(Task instructions): Please transcribe the listing below in full, exactly as written, leaving out its pictures.

(Collected material):
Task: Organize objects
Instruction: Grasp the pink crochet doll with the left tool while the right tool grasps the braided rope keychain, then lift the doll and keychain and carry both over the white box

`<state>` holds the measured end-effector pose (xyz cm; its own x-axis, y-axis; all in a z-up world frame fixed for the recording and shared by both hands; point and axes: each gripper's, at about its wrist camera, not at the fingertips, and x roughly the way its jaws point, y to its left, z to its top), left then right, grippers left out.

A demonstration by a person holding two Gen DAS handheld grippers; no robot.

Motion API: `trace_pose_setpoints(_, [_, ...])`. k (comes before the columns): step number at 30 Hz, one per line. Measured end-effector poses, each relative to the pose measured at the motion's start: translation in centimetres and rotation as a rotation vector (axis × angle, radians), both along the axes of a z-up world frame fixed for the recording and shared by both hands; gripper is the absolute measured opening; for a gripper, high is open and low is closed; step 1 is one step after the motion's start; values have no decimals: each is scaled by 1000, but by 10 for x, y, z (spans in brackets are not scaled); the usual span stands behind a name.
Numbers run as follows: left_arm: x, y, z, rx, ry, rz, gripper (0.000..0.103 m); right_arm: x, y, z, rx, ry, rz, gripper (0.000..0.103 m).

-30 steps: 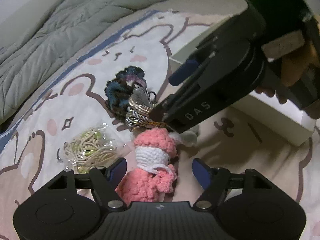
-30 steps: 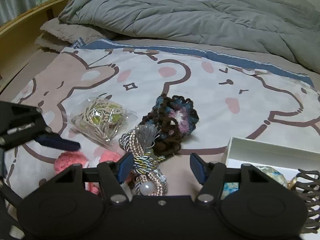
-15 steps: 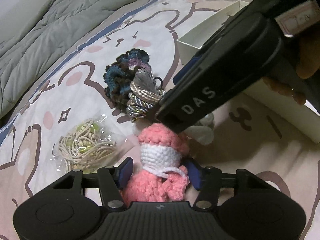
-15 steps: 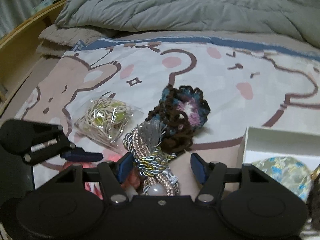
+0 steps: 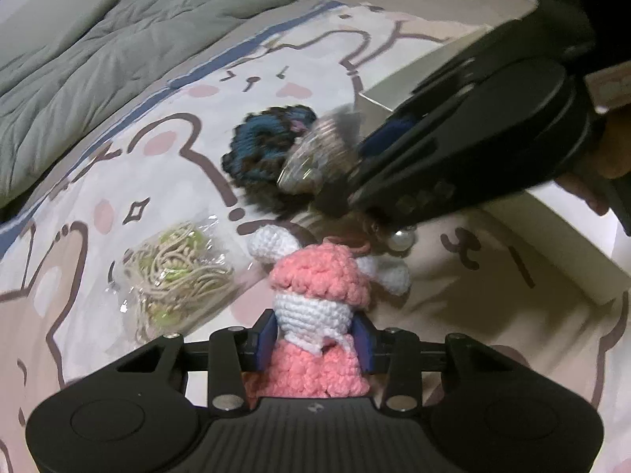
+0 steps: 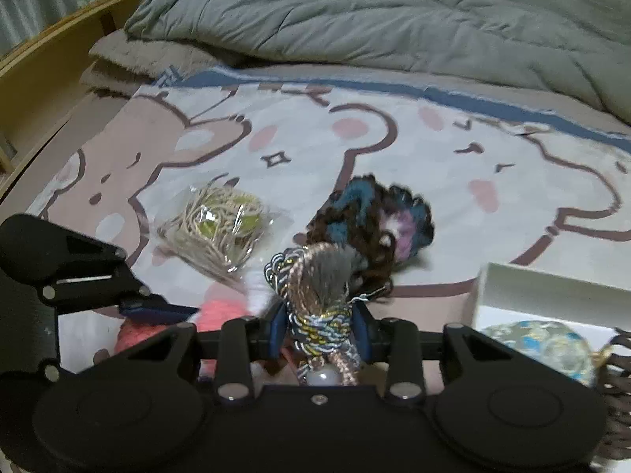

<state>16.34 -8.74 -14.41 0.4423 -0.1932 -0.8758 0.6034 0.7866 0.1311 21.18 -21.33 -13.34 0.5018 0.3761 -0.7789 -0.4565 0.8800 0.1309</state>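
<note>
Left gripper [image 5: 315, 341]: its jaws have just been closing and now clamp the pink-and-white crocheted doll [image 5: 315, 315] at the white band round its middle; seen also at the left edge of the right wrist view [image 6: 157, 309].
Right gripper [image 6: 318, 325]: its jaws have just been closing too and now pinch the braided cord tassel [image 6: 315, 295]; a pearl bead [image 6: 321, 376] sits at the near end of the cord, below the blue pads.
Writing: pale letters on the side of the right gripper in the left wrist view are too blurred to read; no label shows on any object.
Doll: nearest thing in the left view, upright between the pads, white ears to either side of its pink cap.
Clear packet [image 5: 177, 276]: left of the doll, flat on the bed sheet [image 5: 118, 165], holding beige cords with green bits.
Dark crocheted piece [image 6: 374, 224]: just beyond the tassel, blue, brown and pink yarn, touching the tassel's fringe.
White box [image 6: 552, 291]: right of the tassel, open, with a blue patterned round object [image 6: 544, 347] inside.
Bed sheet: printed with pink and white cartoon bears.
Grey duvet [image 6: 394, 19]: bunched along the far side.
</note>
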Motion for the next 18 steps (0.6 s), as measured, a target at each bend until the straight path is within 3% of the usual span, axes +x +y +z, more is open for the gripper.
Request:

(Output):
Task: Organize objects
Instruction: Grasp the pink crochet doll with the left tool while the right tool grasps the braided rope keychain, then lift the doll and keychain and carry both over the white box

`<state>` holds the measured end-effector pose (xyz cm; its own x-axis, y-axis; all in a z-up world frame fixed for the recording and shared by both hands; point and axes: each gripper's, at about its wrist camera, not at the fingertips, and x roughly the way its jaws point, y to its left, z to its top), left then right, grippers left out.

A demonstration by a person holding two Gen DAS handheld grippers; no robot.

Motion API: `trace_pose_setpoints(_, [_, ...])`. k (comes before the columns): step number at 30 Hz, one per line. Measured end-effector poses, each relative to the pose measured at the motion's start: translation in centimetres and rotation as a rotation vector (axis × angle, radians), both along the axes of a z-up world frame fixed for the recording and shared by both hands; gripper is the absolute measured opening; for a gripper, high is open and low is closed; step 1 is one step after the motion's start; values have no decimals: each is scaled by 1000, but by 10 for x, y, z (spans in brackets are not scaled); the usual span stands behind a name.
Numbers run as follows: left_arm: x, y, z, rx, ry, rz, gripper (0.000..0.103 m); right_arm: x, y, z, rx, ry, rz, gripper (0.000..0.103 m).

-30 steps: 
-30 steps: 
-15 steps: 
-15 steps: 
+0 steps: 
+0 steps: 

<state>16.34 -8.74 -14.41 0.4423 -0.1932 -0.8758 0.6034 0.7866 0.1311 21.18 -21.33 -13.34 0.5018 0.3761 -0.7789 -0.4565 0.8800 0.1309</state>
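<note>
Left gripper [image 5: 315, 341]: its jaws have just been closing and now clamp the pink-and-white crocheted doll [image 5: 315, 315] at the white band round its middle; seen also at the left edge of the right wrist view [image 6: 157, 309].
Right gripper [image 6: 318, 325]: its jaws have just been closing too and now pinch the braided cord tassel [image 6: 315, 295]; a pearl bead [image 6: 321, 376] sits at the near end of the cord, below the blue pads.
Writing: pale letters on the side of the right gripper in the left wrist view are too blurred to read; no label shows on any object.
Doll: nearest thing in the left view, upright between the pads, white ears to either side of its pink cap.
Clear packet [image 5: 177, 276]: left of the doll, flat on the bed sheet [image 5: 118, 165], holding beige cords with green bits.
Dark crocheted piece [image 6: 374, 224]: just beyond the tassel, blue, brown and pink yarn, touching the tassel's fringe.
White box [image 6: 552, 291]: right of the tassel, open, with a blue patterned round object [image 6: 544, 347] inside.
Bed sheet: printed with pink and white cartoon bears.
Grey duvet [image 6: 394, 19]: bunched along the far side.
</note>
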Motion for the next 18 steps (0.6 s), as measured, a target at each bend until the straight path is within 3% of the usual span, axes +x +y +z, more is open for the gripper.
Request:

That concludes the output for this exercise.